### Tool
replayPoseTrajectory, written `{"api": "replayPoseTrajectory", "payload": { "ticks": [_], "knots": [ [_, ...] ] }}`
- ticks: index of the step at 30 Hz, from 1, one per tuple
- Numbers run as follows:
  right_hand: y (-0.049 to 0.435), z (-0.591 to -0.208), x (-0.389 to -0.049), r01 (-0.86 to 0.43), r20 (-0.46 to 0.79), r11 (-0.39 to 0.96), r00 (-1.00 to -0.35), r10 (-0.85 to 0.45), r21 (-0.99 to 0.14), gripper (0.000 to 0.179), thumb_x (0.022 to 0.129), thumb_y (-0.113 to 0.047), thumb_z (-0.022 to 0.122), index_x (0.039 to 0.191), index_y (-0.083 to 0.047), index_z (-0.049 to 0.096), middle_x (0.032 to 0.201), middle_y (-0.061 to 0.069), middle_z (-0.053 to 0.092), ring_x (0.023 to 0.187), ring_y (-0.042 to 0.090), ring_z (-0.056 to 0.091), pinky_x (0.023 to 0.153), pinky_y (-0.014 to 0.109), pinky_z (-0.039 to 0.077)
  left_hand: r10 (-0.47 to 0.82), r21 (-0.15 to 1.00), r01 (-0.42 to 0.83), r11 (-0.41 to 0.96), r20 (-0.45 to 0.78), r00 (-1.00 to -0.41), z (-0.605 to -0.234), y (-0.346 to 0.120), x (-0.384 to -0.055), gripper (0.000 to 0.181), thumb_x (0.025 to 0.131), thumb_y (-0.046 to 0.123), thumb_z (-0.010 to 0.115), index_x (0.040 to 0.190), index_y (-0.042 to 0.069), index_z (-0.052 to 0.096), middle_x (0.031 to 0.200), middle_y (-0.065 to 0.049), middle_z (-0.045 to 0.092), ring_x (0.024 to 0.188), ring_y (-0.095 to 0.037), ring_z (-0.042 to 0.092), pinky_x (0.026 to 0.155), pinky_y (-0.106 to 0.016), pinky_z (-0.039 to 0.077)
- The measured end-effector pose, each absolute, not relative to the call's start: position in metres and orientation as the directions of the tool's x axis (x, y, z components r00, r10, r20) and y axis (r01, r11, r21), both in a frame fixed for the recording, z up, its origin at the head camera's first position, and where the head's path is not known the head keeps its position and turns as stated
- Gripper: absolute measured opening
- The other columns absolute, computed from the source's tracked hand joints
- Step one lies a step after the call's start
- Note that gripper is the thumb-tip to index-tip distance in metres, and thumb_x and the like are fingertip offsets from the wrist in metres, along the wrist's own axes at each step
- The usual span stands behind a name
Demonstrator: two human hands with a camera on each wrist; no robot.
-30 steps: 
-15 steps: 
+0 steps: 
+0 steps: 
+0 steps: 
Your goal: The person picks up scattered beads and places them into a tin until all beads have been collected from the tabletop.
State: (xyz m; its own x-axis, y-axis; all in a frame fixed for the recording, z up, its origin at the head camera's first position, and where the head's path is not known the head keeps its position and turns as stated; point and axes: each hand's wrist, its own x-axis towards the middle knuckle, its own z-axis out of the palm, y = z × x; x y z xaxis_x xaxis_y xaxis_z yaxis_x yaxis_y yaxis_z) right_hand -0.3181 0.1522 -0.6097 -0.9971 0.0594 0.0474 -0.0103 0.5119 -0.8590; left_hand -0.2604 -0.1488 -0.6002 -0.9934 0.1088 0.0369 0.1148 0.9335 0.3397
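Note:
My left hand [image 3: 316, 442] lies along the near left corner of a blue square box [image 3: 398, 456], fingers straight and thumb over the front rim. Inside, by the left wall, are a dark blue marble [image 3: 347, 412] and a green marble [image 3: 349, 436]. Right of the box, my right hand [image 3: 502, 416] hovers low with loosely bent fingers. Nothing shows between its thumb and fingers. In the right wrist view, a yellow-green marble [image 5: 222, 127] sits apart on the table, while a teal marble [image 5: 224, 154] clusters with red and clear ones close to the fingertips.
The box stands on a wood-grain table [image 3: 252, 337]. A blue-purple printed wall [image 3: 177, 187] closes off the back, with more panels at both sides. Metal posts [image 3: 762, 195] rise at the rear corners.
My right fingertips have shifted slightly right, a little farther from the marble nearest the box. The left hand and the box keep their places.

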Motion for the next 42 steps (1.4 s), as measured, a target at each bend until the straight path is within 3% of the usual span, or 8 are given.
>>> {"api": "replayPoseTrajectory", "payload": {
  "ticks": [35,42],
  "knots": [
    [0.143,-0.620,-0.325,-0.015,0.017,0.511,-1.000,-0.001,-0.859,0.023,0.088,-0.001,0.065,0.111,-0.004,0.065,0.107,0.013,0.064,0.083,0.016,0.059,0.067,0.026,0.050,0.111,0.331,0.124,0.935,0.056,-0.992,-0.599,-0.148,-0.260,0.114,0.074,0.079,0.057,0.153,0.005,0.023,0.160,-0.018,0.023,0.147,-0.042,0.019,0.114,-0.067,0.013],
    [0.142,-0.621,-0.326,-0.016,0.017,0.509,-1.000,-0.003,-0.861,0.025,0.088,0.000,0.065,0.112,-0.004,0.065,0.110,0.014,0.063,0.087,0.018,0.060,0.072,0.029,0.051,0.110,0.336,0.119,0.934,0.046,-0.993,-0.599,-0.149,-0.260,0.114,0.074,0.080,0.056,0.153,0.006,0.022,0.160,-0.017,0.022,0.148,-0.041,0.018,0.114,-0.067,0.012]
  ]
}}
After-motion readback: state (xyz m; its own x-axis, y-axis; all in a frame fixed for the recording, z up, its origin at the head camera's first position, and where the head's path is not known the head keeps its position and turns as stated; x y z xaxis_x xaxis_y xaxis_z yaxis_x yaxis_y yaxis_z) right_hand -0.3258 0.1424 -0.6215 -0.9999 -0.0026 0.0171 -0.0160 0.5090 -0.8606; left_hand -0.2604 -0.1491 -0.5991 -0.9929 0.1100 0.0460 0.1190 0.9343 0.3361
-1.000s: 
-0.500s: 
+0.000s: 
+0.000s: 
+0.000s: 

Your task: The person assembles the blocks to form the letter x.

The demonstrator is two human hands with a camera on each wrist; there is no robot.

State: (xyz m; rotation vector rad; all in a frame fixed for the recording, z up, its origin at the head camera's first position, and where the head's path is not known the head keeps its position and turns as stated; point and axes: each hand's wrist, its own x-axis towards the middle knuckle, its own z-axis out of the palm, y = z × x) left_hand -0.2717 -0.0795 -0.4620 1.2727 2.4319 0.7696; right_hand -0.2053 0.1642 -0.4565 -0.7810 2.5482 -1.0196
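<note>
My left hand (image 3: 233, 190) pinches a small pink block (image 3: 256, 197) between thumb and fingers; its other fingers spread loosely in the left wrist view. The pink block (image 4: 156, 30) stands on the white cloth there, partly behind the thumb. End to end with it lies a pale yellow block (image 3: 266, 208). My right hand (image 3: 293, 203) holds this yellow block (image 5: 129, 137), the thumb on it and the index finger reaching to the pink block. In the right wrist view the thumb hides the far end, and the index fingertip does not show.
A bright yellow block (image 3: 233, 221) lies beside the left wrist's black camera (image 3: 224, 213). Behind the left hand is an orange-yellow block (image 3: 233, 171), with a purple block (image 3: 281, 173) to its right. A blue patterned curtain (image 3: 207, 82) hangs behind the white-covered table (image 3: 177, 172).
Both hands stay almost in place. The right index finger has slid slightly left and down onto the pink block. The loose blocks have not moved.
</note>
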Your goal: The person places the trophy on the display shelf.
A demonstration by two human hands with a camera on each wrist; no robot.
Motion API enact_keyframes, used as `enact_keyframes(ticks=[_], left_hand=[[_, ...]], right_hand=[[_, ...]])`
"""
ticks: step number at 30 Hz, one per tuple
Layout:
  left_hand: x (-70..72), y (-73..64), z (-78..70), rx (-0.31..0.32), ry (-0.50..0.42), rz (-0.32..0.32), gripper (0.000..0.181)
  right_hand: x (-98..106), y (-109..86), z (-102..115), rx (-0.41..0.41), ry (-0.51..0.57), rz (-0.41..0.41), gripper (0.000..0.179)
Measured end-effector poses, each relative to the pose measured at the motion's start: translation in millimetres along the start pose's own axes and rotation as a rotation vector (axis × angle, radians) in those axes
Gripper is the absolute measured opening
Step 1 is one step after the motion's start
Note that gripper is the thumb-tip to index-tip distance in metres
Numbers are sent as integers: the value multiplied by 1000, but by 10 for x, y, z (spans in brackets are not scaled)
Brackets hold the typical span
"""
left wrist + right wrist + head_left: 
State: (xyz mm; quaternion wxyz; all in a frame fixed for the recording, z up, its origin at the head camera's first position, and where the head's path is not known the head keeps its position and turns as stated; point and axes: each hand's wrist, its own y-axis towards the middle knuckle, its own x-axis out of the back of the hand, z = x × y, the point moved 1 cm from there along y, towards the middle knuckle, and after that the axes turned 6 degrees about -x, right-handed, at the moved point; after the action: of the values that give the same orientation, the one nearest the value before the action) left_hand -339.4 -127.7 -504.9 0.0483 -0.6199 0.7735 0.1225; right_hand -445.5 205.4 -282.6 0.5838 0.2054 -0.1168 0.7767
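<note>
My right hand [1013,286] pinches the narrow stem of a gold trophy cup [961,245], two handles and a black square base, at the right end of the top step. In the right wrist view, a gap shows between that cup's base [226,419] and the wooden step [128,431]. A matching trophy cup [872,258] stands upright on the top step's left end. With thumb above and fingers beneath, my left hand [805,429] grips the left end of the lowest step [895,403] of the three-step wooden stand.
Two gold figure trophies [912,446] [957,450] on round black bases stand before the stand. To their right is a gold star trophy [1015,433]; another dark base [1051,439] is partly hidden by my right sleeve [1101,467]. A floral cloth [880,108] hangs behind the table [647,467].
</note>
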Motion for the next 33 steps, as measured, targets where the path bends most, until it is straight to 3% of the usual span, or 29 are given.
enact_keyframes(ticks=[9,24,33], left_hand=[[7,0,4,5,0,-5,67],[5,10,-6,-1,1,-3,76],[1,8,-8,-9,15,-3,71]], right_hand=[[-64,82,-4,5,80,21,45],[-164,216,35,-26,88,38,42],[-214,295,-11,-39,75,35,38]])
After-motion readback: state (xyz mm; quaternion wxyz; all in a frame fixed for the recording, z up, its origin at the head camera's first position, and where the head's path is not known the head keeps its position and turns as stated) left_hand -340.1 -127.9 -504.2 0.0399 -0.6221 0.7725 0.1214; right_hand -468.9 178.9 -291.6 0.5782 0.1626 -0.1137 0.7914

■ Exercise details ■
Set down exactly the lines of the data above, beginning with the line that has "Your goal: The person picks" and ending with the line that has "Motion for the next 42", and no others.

■ Output ■
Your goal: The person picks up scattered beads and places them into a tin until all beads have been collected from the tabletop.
State: (xyz m; its own x-axis, y-axis; all in a frame fixed for the recording, z up, its origin at the head camera's first position, and where the head's path is not known the head keeps its position and turns as stated; point and axes: each hand's wrist, its own x-axis towards the middle knuckle, its own z-axis out of the palm, y = z × x; x y z xaxis_x xaxis_y xaxis_z yaxis_x yaxis_y yaxis_z) right_hand -0.3181 0.1522 -0.6097 -0.9971 0.0594 0.0474 -0.0103 0.5119 -0.8590; left_hand -0.2604 -0.1488 -0.6002 -0.9934 0.1088 0.0369 0.1148 0.9335 0.3397
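Note:
My left hand [image 3: 316, 442] lies along the near left corner of a blue square box [image 3: 398, 456], fingers straight and thumb over the front rim. Inside, by the left wall, are a dark blue marble [image 3: 347, 412] and a green marble [image 3: 349, 436]. Right of the box, my right hand [image 3: 502, 416] hovers low with loosely bent fingers. Nothing shows between its thumb and fingers. In the right wrist view, a yellow-green marble [image 5: 222, 127] sits apart on the table, while a teal marble [image 5: 224, 154] clusters with red and clear ones close to the fingertips.
The box stands on a wood-grain table [image 3: 252, 337]. A blue-purple printed wall [image 3: 177, 187] closes off the back, with more panels at both sides. Metal posts [image 3: 762, 195] rise at the rear corners.
My right fingertips have shifted slightly right, a little farther from the marble nearest the box. The left hand and the box keep their places.
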
Motion for the next 42 steps (1.4 s), as measured, a target at each bend until the straight path is within 3% of the usual span, or 8 are given.

Output for this exercise is now complete.